_Brief_: Only the lines below between the one holding "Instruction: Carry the" and the one holding "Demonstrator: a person", inclusive, are to be reproduced word for word; the pictures are to be left out.

══════════════════════════════

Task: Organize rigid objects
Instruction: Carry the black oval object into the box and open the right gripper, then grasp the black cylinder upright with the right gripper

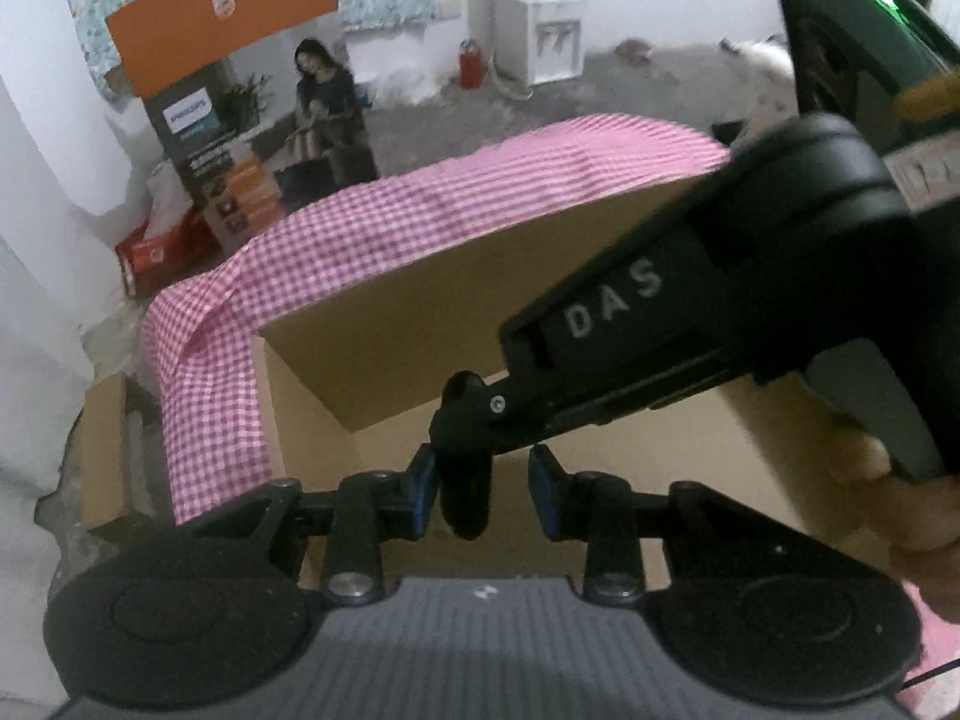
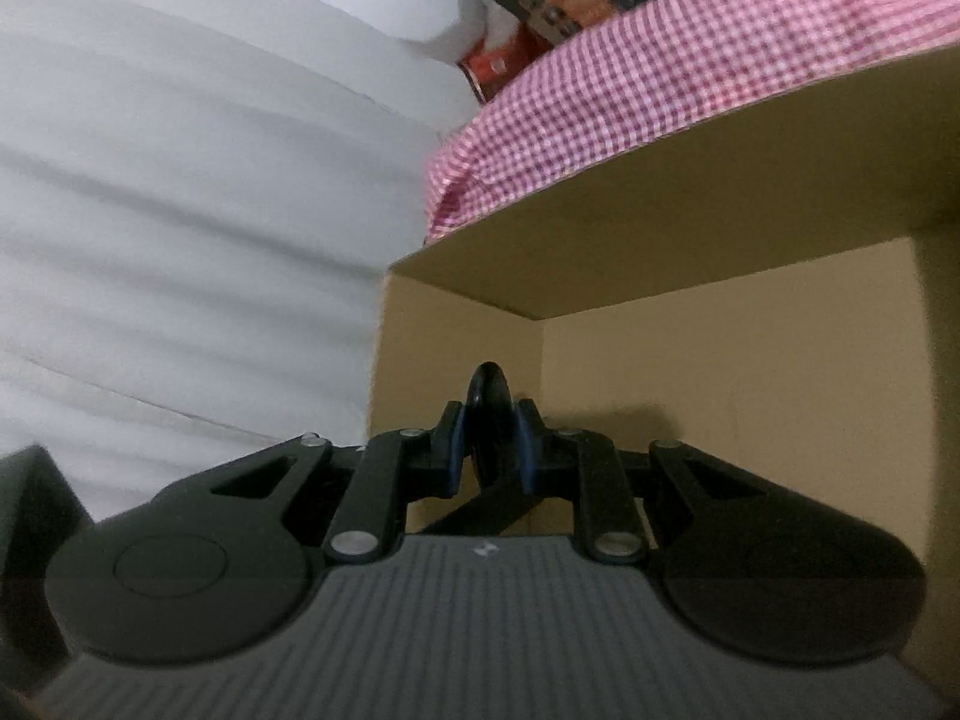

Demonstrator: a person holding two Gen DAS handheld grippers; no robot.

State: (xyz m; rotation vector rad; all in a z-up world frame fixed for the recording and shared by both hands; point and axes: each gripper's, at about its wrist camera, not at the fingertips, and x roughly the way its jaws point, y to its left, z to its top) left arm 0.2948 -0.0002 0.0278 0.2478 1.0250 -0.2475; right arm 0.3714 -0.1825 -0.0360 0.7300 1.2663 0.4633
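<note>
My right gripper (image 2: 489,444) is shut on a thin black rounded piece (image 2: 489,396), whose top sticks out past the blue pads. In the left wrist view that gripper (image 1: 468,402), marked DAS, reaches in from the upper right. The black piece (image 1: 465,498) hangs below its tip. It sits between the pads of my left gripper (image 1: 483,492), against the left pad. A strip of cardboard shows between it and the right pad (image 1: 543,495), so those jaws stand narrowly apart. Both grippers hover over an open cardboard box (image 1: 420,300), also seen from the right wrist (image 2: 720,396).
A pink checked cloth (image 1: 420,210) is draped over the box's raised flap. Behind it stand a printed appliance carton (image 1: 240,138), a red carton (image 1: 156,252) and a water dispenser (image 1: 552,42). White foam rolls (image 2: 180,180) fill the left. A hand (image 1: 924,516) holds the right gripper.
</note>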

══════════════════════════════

_Answer to this task_:
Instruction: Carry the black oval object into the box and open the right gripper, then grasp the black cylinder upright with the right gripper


Demonstrator: a person holding two Gen DAS handheld grippers; no robot.

Output for the exercise is now complete.